= Michael Ross (Mossad officer) =

Canadian-Israeli former Mossad officer

Michael Ross (מייקל רוס; born c. 1960/1961) is a Canadian-Israeli expert on intelligence gathering and a former Mossad officer, or "combatant" with a focus upon human source intelligence collection (Humint). Ross speaks upon intelligence issues and publishes articles, and he is the author of the book The Volunteer: The Incredible True Story of an Israeli Spy on the Trail of International Terrorists. Ross advocates vigilance and the continual improvement of intelligence collection systems in order to protect free societies. In August 2007, Ross authored an article in the Canadian daily, National Post entitled, "Obama got it right" wherein he wrote that Osama bin Laden was hiding in Pakistan having been provided sanctuary by Pakistan's Directorate for Inter-Service Intelligence (ISI). Ross urged then presidential nominee, Barack Obama, to engage in unilateral intelligence and military action in Pakistan to hunt and kill al-Qaeda leaders including Osama bin Laden.

== Early biography ==
Ross was born and raised as an Anglican in Canada.
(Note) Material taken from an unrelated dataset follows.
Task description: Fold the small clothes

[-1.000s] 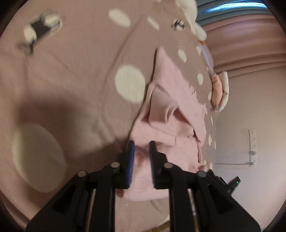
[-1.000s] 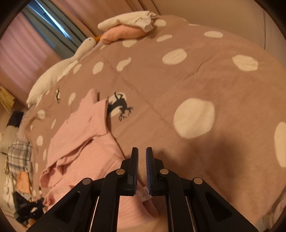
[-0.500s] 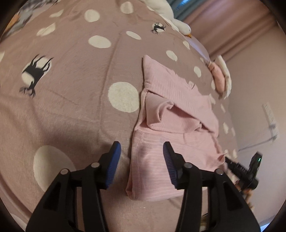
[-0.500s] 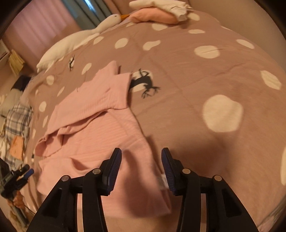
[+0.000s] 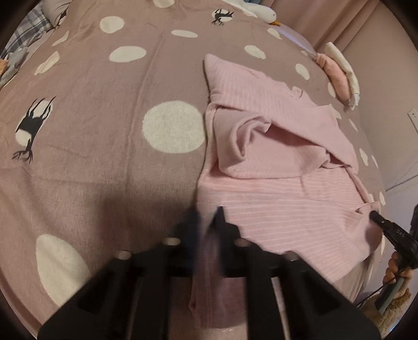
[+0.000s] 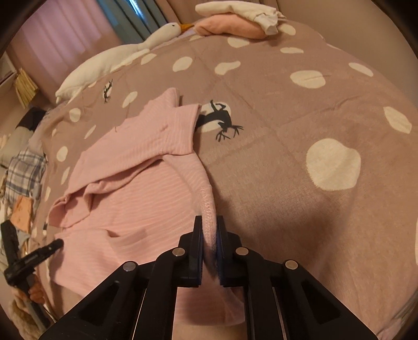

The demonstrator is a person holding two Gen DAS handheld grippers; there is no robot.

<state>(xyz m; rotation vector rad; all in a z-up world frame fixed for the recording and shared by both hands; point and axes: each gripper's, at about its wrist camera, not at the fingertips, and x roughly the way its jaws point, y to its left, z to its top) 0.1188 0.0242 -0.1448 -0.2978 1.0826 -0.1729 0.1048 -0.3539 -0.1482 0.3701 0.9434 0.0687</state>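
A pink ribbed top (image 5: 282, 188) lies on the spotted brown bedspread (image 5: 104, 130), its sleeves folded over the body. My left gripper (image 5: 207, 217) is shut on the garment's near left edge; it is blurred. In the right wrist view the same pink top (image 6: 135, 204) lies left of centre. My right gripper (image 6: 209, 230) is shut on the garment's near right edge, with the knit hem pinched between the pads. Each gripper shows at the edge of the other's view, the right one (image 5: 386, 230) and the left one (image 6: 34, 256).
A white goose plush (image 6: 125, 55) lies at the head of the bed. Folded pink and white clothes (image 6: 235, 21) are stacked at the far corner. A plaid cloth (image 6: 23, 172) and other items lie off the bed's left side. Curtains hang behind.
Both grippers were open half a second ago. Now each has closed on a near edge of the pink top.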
He grew up in Victoria, British Columbia. Following high school, he joined the Canadian Forces, and served in the since-disbanded Canadian Airborne Regiment of the Special Service Force at CFB Petawawa. After he was discharged, he toured Europe. In 1982, he arrived in Israel, planning to volunteer on a kibbutz before returning to Canada. After living in Israel for a while and becoming romantically involved with a member of the kibbutz named Dahlia, Ross decided stay and convert to Judaism. Ross subsequently settled on a kibbutz, completed his Judaism studies and successfully converted, and married Dahlia. Ross was conscripted into the Israel Defense Forces and assigned to the Combat Engineering Corps. He served in the West Bank, where his unit conducted patrols and searches for wanted terrorists and terror cells. In 1985, he was transferred to a demolitions platoon of the Golani Brigade and deployed to the Israeli security zone in southern Lebanon. His unit was tasked with keeping the roads free of ambushes and IEDs. His only combat experience was when he participated in an ambush on two Hezbollah vehicles, during which eight terrorists were killed.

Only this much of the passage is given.